%%

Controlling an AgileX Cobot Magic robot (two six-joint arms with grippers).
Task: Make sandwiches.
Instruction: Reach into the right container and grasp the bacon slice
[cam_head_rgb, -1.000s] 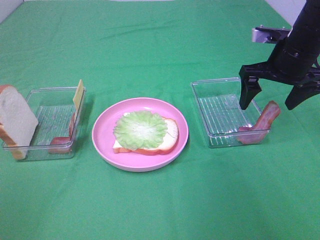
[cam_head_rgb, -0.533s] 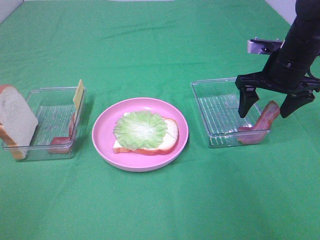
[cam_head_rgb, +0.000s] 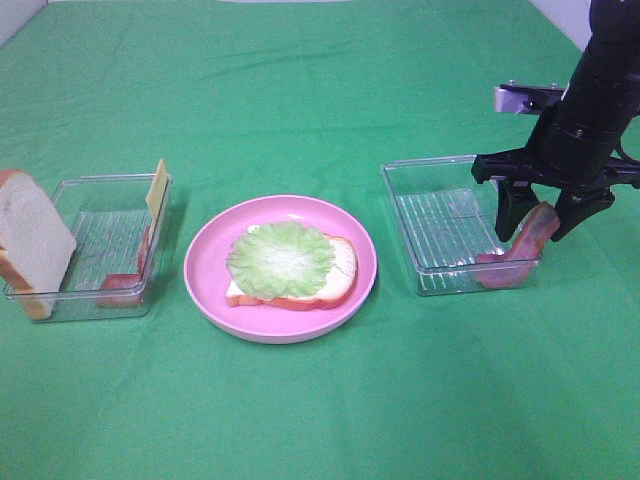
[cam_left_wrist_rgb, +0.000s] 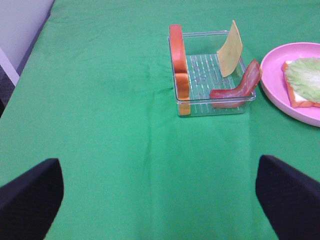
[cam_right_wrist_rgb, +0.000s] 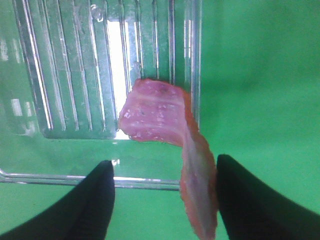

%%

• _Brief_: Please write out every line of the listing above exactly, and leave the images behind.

• _Task output_:
Controlling an AgileX Cobot Magic robot (two six-joint arms with grippers).
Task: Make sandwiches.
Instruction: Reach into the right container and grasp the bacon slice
[cam_head_rgb, -1.000s] 
[cam_head_rgb, -0.533s] 
[cam_head_rgb, +0.000s] 
[cam_left_wrist_rgb, +0.000s] 
[cam_right_wrist_rgb, +0.000s] 

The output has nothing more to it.